**Exercise objective**
Can the data below be set down again exactly, line for line?

Records contained in a dataset:
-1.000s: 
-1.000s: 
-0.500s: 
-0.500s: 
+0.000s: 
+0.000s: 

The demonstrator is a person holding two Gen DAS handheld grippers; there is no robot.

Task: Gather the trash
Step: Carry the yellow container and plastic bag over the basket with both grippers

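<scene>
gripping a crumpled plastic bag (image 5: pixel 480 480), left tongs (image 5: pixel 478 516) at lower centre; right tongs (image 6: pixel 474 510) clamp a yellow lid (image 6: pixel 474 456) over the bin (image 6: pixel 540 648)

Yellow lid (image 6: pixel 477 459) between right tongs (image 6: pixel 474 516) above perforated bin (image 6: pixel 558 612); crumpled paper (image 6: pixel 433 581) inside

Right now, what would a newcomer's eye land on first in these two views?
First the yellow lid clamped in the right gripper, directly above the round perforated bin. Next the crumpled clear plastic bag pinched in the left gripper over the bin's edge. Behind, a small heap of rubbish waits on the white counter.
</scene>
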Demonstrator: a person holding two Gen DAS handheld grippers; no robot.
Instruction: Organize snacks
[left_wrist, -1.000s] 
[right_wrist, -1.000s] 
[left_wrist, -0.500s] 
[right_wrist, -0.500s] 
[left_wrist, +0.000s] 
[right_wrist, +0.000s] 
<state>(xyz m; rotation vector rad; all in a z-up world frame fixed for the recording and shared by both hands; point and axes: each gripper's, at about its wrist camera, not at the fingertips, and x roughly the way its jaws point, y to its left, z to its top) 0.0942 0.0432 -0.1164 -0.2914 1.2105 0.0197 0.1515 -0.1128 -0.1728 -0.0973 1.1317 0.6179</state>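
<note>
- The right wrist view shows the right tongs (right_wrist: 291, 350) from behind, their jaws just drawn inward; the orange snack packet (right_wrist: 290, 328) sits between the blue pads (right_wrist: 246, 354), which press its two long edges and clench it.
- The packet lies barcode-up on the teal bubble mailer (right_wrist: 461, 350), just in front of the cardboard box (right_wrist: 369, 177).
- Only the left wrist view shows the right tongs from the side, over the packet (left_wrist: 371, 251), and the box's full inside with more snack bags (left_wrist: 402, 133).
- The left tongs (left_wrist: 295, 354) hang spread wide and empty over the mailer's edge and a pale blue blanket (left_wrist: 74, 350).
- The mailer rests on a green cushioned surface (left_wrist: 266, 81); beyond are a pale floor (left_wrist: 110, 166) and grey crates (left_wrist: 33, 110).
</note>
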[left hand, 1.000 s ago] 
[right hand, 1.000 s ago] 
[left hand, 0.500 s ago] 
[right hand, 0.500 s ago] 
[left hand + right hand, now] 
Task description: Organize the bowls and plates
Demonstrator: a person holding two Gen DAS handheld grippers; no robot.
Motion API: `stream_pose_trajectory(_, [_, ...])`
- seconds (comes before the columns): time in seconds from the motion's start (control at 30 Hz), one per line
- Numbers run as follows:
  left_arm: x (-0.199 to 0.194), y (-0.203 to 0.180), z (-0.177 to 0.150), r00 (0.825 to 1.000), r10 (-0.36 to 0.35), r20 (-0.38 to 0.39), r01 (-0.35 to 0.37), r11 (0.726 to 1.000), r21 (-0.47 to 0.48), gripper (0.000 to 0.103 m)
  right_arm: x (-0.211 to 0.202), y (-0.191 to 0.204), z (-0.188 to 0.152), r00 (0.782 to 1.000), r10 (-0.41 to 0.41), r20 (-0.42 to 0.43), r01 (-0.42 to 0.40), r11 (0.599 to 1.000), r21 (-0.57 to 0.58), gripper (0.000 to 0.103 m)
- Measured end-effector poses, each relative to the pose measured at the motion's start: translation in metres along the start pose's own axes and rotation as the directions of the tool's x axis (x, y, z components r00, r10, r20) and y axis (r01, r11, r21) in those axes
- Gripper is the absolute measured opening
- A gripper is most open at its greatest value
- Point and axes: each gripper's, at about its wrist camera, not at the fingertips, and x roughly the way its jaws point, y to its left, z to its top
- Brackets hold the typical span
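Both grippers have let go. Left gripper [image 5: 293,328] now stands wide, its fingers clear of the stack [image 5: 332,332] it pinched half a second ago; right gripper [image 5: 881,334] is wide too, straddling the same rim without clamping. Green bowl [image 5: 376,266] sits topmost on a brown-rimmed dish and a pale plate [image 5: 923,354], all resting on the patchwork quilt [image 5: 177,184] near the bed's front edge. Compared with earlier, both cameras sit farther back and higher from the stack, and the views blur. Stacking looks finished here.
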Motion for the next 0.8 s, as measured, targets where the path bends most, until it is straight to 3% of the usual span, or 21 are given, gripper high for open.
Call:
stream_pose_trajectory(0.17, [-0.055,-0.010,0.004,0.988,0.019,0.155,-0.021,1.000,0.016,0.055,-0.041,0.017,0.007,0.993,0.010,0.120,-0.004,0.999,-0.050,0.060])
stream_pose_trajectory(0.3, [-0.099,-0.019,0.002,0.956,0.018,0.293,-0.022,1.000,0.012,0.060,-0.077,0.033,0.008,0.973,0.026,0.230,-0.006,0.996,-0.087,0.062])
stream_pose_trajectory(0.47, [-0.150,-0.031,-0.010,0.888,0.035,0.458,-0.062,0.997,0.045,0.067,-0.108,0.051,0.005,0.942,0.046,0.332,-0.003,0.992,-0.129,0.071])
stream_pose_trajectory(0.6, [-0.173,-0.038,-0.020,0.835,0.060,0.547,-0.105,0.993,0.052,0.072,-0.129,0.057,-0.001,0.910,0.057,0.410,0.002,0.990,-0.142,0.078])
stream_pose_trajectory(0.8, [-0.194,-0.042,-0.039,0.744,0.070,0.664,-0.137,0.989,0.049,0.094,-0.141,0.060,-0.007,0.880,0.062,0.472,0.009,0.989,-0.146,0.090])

**Result of this exercise**
-1.000s: 
-1.000s: 
-0.500s: 
-0.500s: 
+0.000s: 
+0.000s: 

The demonstrator is a person holding two Gen DAS handheld grippers; there is no robot.

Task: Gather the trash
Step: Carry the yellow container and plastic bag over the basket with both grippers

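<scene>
gripping a crumpled plastic bag (image 5: pixel 480 480), left tongs (image 5: pixel 478 516) at lower centre; right tongs (image 6: pixel 474 510) clamp a yellow lid (image 6: pixel 474 456) over the bin (image 6: pixel 540 648)

Yellow lid (image 6: pixel 477 459) between right tongs (image 6: pixel 474 516) above perforated bin (image 6: pixel 558 612); crumpled paper (image 6: pixel 433 581) inside

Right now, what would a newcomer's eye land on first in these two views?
First the yellow lid clamped in the right gripper, directly above the round perforated bin. Next the crumpled clear plastic bag pinched in the left gripper over the bin's edge. Behind, a small heap of rubbish waits on the white counter.
</scene>
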Demonstrator: a person holding two Gen DAS handheld grippers; no robot.
Instruction: Organize snacks
[left_wrist, -1.000s] 
[right_wrist, -1.000s] 
[left_wrist, -0.500s] 
[right_wrist, -0.500s] 
[left_wrist, +0.000s] 
[right_wrist, +0.000s] 
<state>(xyz m; rotation vector rad; all in a z-up world frame fixed for the recording and shared by both hands; point and axes: each gripper's, at about its wrist camera, not at the fingertips, and x roughly the way its jaws point, y to its left, z to its top) 0.0942 0.0432 -0.1164 -0.2914 1.2105 0.0197 0.1515 -0.1128 -0.1728 -0.0973 1.1317 0.6179</state>
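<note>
- The right wrist view shows the right tongs (right_wrist: 291, 350) from behind, their jaws just drawn inward; the orange snack packet (right_wrist: 290, 328) sits between the blue pads (right_wrist: 246, 354), which press its two long edges and clench it.
- The packet lies barcode-up on the teal bubble mailer (right_wrist: 461, 350), just in front of the cardboard box (right_wrist: 369, 177).
- Only the left wrist view shows the right tongs from the side, over the packet (left_wrist: 371, 251), and the box's full inside with more snack bags (left_wrist: 402, 133).
- The left tongs (left_wrist: 295, 354) hang spread wide and empty over the mailer's edge and a pale blue blanket (left_wrist: 74, 350).
- The mailer rests on a green cushioned surface (left_wrist: 266, 81); beyond are a pale floor (left_wrist: 110, 166) and grey crates (left_wrist: 33, 110).
</note>
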[left hand, 1.000 s ago] 
[right hand, 1.000 s ago] 
[left hand, 0.500 s ago] 
[right hand, 0.500 s ago] 
[left hand + right hand, now] 
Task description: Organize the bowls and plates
Demonstrator: a person holding two Gen DAS handheld grippers; no robot.
Motion API: `stream_pose_trajectory(_, [_, ...])`
- seconds (comes before the columns): time in seconds from the motion's start (control at 30 Hz), one per line
- Numbers run as follows:
  left_arm: x (-0.199 to 0.194), y (-0.203 to 0.180), z (-0.177 to 0.150), r00 (0.825 to 1.000), r10 (-0.36 to 0.35), r20 (-0.38 to 0.39), r01 (-0.35 to 0.37), r11 (0.726 to 1.000), r21 (-0.47 to 0.48), gripper (0.000 to 0.103 m)
  right_arm: x (-0.211 to 0.202), y (-0.191 to 0.204), z (-0.188 to 0.152), r00 (0.782 to 1.000), r10 (-0.41 to 0.41), r20 (-0.42 to 0.43), r01 (-0.42 to 0.40), r11 (0.599 to 1.000), r21 (-0.57 to 0.58), gripper (0.000 to 0.103 m)
- Measured end-effector poses, each relative to the pose measured at the motion's start: translation in metres along the start pose's own axes and rotation as the directions of the tool's x axis (x, y, z components r00, r10, r20) and y axis (r01, r11, r21) in those axes
- Gripper is the absolute measured opening
- A gripper is most open at its greatest value
- Point and axes: each gripper's, at about its wrist camera, not at the fingertips, and x roughly the way its jaws point, y to its left, z to its top
- Brackets hold the typical span
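Both grippers have let go. Left gripper [image 5: 293,328] now stands wide, its fingers clear of the stack [image 5: 332,332] it pinched half a second ago; right gripper [image 5: 881,334] is wide too, straddling the same rim without clamping. Green bowl [image 5: 376,266] sits topmost on a brown-rimmed dish and a pale plate [image 5: 923,354], all resting on the patchwork quilt [image 5: 177,184] near the bed's front edge. Compared with earlier, both cameras sit farther back and higher from the stack, and the views blur. Stacking looks finished here.
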Motion for the next 0.8 s, as measured, targets where the path bends most, until it is straight to 3% of the usual span, or 21 are given, gripper high for open.
Call:
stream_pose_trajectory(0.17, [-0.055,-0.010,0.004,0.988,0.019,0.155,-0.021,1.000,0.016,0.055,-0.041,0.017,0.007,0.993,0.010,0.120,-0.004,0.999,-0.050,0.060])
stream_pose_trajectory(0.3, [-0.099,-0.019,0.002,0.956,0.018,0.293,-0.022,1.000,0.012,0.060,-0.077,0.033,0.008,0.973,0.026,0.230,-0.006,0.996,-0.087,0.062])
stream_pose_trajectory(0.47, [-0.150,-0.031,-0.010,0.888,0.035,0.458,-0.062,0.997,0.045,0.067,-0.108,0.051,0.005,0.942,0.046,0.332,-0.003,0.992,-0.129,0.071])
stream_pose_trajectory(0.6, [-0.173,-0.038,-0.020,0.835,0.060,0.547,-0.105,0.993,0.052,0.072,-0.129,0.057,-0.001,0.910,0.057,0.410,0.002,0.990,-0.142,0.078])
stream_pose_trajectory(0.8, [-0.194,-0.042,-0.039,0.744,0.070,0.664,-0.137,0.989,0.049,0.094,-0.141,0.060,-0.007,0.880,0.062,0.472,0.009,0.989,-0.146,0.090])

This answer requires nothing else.